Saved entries
____________

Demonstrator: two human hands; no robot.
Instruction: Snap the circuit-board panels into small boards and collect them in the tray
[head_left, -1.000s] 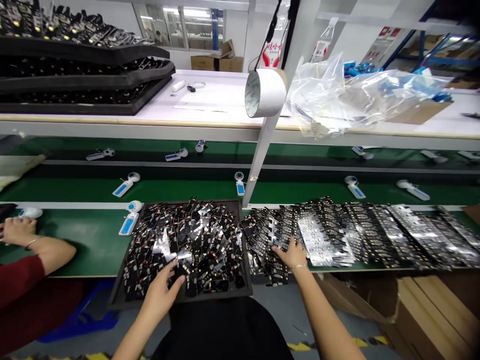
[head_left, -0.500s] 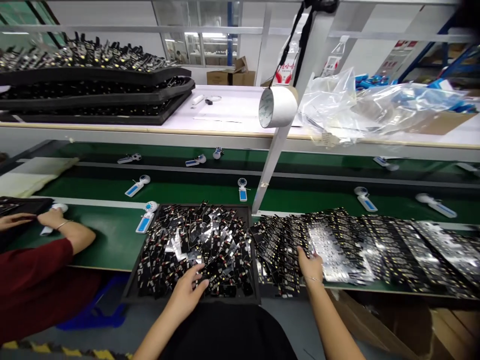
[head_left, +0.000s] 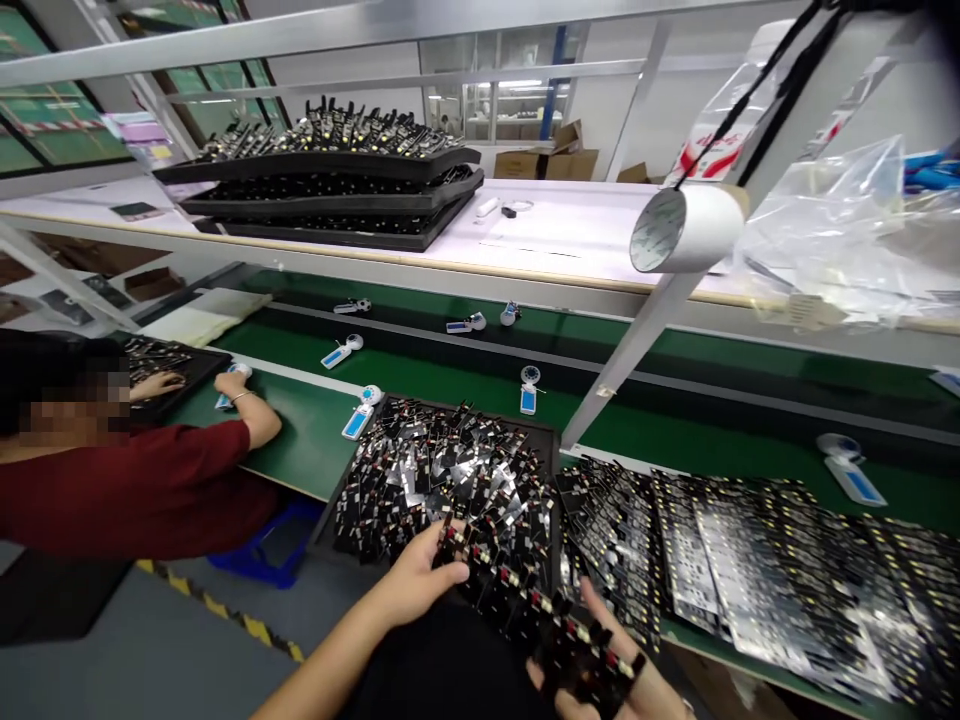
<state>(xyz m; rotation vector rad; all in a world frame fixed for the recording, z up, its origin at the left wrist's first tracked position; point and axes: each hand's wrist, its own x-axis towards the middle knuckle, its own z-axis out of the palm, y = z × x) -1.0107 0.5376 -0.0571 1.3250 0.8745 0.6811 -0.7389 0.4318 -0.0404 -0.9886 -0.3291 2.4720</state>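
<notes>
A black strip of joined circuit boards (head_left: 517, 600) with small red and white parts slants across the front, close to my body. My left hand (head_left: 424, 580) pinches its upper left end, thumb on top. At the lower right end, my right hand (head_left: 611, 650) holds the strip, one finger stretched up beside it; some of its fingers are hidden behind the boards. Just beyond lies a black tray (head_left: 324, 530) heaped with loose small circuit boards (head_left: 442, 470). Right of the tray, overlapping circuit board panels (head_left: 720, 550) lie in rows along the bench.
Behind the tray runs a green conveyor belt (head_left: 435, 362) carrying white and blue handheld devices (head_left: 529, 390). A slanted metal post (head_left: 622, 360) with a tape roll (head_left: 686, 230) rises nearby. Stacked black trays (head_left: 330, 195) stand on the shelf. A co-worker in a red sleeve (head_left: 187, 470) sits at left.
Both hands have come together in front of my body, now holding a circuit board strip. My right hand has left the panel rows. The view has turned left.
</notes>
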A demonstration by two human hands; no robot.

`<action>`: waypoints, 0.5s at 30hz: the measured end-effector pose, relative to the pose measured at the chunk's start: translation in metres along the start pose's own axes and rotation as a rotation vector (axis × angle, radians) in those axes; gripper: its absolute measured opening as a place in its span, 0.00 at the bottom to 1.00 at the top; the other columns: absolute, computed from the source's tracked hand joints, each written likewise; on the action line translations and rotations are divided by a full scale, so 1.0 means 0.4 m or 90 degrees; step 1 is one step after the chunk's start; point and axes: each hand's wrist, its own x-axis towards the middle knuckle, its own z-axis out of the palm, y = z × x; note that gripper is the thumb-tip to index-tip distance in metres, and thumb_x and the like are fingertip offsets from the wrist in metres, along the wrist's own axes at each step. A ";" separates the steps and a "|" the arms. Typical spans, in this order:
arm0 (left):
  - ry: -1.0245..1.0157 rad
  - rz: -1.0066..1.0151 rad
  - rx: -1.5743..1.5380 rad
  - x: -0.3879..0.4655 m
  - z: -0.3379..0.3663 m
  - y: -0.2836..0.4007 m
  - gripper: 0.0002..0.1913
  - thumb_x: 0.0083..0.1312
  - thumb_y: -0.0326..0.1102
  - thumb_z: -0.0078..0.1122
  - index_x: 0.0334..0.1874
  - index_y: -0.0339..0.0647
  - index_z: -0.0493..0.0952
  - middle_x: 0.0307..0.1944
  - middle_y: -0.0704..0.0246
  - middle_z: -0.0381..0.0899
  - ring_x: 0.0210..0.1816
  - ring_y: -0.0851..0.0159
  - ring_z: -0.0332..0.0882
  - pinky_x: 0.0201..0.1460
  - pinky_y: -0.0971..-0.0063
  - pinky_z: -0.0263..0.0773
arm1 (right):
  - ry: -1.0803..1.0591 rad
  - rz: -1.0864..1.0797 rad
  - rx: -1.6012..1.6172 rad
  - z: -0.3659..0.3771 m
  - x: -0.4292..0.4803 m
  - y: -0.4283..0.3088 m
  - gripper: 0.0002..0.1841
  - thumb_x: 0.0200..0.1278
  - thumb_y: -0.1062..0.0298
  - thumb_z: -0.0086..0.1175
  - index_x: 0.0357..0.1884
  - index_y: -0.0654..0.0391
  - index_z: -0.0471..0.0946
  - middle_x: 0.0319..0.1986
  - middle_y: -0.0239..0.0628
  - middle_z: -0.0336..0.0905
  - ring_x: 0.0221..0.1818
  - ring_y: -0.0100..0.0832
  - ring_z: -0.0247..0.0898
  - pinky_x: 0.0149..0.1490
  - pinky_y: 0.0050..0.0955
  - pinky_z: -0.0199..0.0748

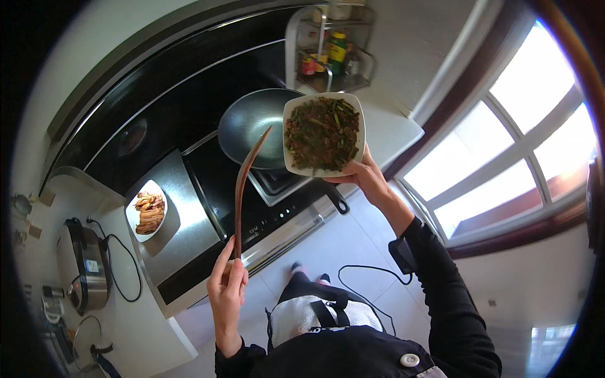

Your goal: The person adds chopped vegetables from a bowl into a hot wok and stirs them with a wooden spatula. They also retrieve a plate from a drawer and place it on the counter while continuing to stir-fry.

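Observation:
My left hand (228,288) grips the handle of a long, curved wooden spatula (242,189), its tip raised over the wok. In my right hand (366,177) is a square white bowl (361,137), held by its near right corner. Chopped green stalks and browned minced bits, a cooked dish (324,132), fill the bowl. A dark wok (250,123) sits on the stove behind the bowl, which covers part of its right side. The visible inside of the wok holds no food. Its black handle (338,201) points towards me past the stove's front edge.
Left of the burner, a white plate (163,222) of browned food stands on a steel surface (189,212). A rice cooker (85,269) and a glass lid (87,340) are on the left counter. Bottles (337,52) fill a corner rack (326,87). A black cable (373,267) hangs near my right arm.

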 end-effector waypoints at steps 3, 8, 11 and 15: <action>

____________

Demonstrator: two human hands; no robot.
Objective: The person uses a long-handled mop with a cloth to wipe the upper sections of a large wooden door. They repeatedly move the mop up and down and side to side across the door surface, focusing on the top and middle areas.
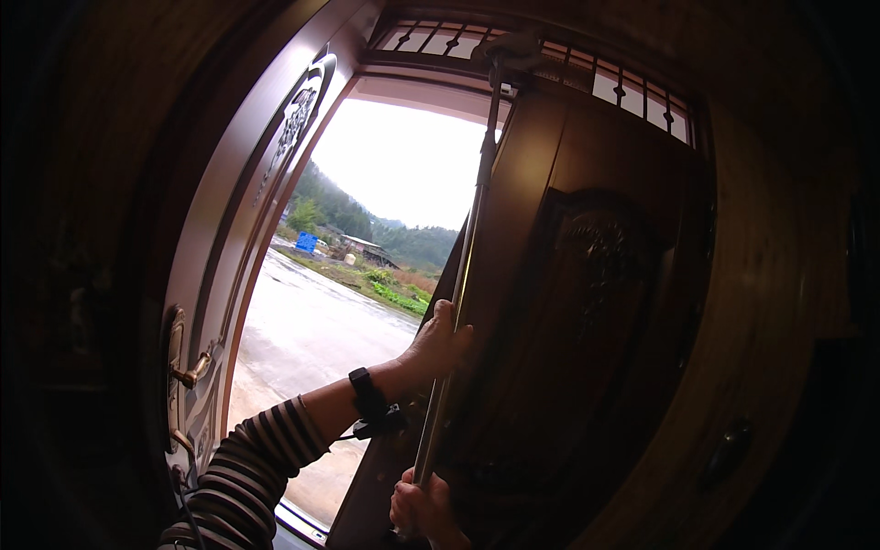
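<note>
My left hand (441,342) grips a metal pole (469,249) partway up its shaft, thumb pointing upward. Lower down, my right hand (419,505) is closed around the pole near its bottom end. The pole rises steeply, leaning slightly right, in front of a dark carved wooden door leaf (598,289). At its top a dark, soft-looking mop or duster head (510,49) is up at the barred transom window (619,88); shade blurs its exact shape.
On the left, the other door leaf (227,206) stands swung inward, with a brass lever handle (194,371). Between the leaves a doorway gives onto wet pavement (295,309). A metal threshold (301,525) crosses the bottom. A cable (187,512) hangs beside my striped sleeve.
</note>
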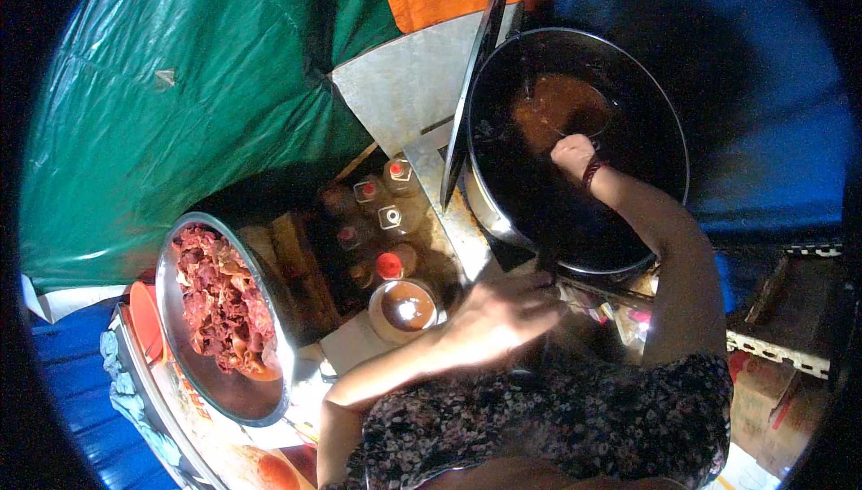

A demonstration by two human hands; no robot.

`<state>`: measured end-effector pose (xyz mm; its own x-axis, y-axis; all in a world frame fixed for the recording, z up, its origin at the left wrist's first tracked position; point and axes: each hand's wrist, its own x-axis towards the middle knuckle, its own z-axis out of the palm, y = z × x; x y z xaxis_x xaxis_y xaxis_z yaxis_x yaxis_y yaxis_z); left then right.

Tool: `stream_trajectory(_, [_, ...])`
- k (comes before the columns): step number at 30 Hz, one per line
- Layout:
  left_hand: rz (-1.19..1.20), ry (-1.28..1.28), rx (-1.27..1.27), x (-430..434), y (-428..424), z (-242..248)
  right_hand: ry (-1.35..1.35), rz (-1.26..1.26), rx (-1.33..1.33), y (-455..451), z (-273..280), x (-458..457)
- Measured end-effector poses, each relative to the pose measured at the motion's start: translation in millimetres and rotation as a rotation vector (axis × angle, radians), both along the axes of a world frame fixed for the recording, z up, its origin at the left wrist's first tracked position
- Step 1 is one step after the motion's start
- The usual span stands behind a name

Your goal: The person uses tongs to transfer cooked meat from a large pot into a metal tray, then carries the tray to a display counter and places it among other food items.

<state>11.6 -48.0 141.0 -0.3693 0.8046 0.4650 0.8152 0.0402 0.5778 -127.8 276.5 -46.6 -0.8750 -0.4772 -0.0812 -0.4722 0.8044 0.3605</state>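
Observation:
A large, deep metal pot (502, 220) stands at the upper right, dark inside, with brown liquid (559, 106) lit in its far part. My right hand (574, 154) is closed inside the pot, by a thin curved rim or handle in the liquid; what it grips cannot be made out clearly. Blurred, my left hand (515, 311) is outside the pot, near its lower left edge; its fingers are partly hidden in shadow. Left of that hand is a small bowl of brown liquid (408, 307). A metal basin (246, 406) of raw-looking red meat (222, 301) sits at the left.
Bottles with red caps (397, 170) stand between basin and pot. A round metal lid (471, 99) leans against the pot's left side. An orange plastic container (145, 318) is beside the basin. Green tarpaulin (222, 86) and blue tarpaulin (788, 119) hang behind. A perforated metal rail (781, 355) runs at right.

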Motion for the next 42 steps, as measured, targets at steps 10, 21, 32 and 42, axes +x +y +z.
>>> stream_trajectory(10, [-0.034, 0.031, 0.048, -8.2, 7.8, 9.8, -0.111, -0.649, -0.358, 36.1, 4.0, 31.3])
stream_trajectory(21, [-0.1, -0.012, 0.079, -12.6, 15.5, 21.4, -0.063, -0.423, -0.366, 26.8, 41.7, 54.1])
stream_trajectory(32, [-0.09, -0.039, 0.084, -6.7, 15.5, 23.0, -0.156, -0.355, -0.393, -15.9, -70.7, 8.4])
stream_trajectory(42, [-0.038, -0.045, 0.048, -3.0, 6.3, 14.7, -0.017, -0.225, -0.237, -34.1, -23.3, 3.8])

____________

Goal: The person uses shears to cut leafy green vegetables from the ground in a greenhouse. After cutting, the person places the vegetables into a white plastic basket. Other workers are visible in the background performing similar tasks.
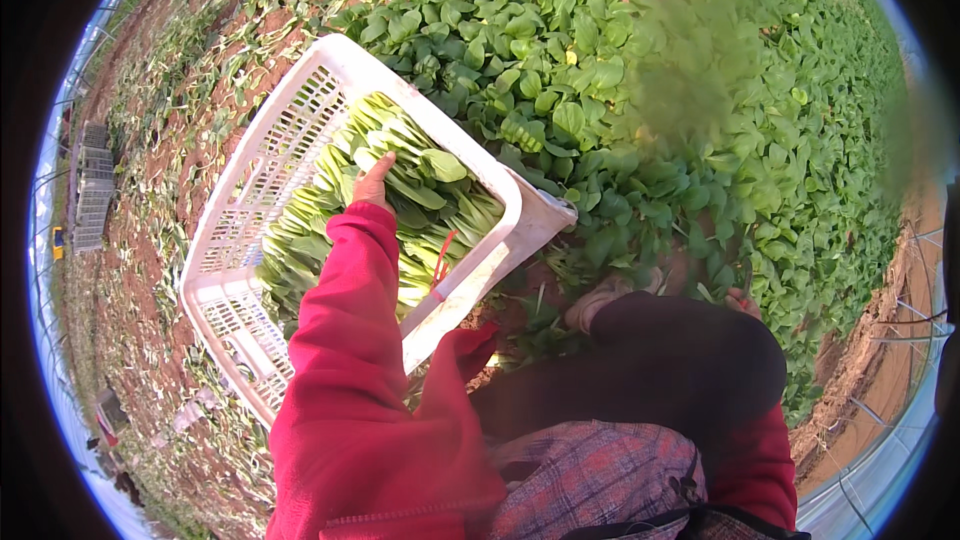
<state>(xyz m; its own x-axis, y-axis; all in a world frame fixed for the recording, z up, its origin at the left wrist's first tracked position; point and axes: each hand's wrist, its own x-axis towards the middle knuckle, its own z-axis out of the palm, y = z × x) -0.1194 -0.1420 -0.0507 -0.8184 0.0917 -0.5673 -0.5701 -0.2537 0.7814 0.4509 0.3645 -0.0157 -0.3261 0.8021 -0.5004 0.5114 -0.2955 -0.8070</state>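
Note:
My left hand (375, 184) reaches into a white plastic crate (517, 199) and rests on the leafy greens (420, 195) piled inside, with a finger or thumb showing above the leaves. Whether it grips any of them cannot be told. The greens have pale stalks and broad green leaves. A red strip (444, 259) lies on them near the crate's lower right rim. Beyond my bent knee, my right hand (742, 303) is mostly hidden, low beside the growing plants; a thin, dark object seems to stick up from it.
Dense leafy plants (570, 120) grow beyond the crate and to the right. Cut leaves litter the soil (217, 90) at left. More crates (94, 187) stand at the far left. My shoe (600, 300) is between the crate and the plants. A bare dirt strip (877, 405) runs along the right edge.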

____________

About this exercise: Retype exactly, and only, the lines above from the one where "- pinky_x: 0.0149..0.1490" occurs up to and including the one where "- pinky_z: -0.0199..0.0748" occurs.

Result of the task:
  - pinky_x: 0.0149..0.1490
  - pinky_y: 0.0050..0.0955
  - pinky_z: -0.0199..0.0748

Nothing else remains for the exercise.